Author: Maribel Mendes Sobreira

Remove “Nim” from the sexuality dictionary

In the commitment to decision making that this exhibition promotes, the viewer is invited to make the decision to take the journey with or without consent. Because talking about pleasure implies reflecting on the lack of it, because understanding the notion of consent implies being clear about what non-consensual relationships are, this visit aimed at an audience of an age where more and more dating violence and the restlessness of what one wants and what one allows, “NIM” is not an option.

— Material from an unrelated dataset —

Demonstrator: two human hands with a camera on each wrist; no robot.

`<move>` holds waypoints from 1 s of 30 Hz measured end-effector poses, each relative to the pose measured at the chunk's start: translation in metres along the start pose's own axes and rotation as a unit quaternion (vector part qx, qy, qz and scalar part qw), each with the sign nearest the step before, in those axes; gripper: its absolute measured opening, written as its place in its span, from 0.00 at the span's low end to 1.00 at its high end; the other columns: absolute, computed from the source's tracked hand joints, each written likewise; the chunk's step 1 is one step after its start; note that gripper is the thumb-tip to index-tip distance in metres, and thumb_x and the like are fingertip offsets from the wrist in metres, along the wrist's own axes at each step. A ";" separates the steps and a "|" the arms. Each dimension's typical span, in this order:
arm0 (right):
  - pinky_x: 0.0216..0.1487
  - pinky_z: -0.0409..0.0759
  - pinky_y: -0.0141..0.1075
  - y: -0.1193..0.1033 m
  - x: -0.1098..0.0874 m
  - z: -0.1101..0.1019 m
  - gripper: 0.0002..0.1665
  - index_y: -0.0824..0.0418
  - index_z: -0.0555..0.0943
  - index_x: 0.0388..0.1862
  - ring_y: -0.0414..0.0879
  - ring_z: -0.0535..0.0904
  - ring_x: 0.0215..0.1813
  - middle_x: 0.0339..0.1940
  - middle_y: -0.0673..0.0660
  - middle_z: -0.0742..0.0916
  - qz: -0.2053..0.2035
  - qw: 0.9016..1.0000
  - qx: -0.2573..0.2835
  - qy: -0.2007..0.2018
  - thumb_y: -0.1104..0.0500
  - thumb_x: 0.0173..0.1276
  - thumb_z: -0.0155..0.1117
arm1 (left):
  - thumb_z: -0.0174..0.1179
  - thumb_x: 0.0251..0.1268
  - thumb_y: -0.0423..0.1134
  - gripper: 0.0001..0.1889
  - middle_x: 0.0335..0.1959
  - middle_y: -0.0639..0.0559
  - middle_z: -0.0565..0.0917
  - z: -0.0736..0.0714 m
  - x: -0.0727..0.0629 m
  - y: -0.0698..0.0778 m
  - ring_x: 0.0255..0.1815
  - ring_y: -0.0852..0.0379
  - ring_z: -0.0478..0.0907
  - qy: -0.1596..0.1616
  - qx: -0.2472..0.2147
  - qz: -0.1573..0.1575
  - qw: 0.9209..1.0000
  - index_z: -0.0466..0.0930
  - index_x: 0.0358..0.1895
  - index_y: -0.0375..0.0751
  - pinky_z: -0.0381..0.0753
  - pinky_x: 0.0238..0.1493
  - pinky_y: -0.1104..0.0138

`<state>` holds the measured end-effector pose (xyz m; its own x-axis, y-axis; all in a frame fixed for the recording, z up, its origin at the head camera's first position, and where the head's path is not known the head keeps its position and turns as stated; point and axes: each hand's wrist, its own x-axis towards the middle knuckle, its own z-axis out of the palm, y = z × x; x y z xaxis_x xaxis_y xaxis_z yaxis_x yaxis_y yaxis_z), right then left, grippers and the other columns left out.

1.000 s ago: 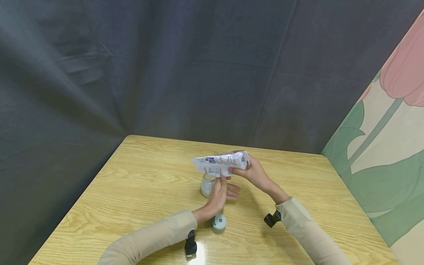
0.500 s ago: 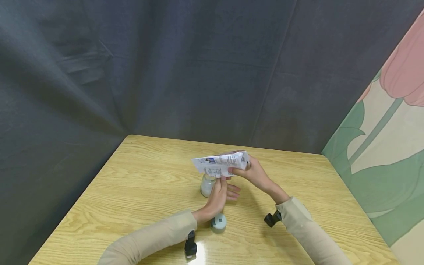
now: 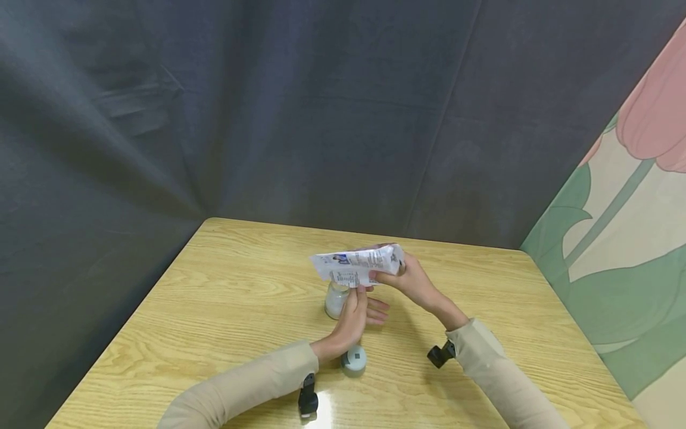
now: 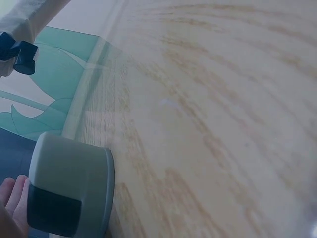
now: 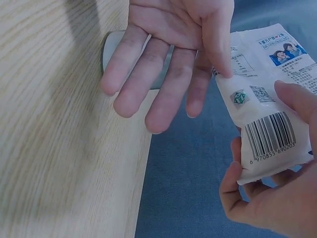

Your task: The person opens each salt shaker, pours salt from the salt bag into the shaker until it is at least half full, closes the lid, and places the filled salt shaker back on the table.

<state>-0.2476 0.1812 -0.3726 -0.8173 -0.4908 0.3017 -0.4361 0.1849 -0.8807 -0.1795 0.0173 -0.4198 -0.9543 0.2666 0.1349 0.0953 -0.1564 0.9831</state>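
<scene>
Two bare hands work over a wood-grain table (image 3: 252,298). Leftmost in the head view, a clear jar (image 3: 334,302) stands beneath the left end of a white packet (image 3: 354,264). Beside the jar, the left hand (image 3: 354,319) grips nothing, fingers straight; the right wrist view shows its palm, the thumb seeming to meet the packet's edge. Near the left wrist sits a pale round container (image 3: 355,358); only the left wrist view reveals its dark side panel. The packet, raised off the table, runs lengthwise left to right, pointing left; the right hand (image 3: 411,280) grips its right end. From the right wrist, printing shows: Chinese characters, two pictured figures, a barcode reading 6 970855 690203.
</scene>
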 end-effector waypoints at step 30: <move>0.53 0.85 0.43 -0.004 -0.001 -0.001 0.28 0.59 0.75 0.64 0.51 0.82 0.56 0.57 0.57 0.84 0.006 1.000 -0.003 -0.006 0.66 0.66 0.70 | 0.22 0.85 0.40 0.21 0.45 0.26 0.81 0.004 -0.003 0.001 0.44 0.27 0.81 0.010 0.003 -0.005 1.000 0.60 0.59 0.27 0.86 0.46 0.48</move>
<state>-0.2454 0.1821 -0.3695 -0.8187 -0.4978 0.2862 -0.4279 0.1966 -0.8822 -0.1759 0.0198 -0.4187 -0.9609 0.2487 0.1217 0.0865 -0.1479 0.9852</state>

Starting from a selection of works from the nuclei with and without consent, this visit will have as its main working tool the manifestos that each of these nuclei present, seeking a debate on their rules and what each young person will add.

Author: Fabrícia Valente

Sexuality in contemporary art

Contrary to the image that is usually associated with museums that deal with the theme of sexuality, Musex – Museu Pedagógico do Sexo (Sex Education Museum) presents in its first exhibition an educational speech through art. Far from the canons and the historicist and formatted readings that art history has been dictating to us, how is contemporary art a pedagogical vehicle for the analysis of sexuality issues? What is gained or changed in the discourse when the premise is artistic? Between authors, curators and audiences, what is the value of communication between senders and receivers? What current models of representation help us for new definitions and deconstruction of patterns?

Author: Fabrícia Valente

Sexuality: between the physical and mental game

Discourses on female sexual pleasure or its denial are presented in this exhibition through questions that artworks and scientific experiments raise. From a scenography that metaphorically allows us to reflect on the female body among material, sensorial and psychological issues, the discursive and visual games are multiple: direct or subtle, analytical or metaphorical, raw or poetic.

This visit promotes catharsis between notions of physical and mental games, which deserve to be analysed in the light of authors. Based on excerpts and quotes that will be protagonists, such as the works presented, the web of references will be as large as the concerns it raises.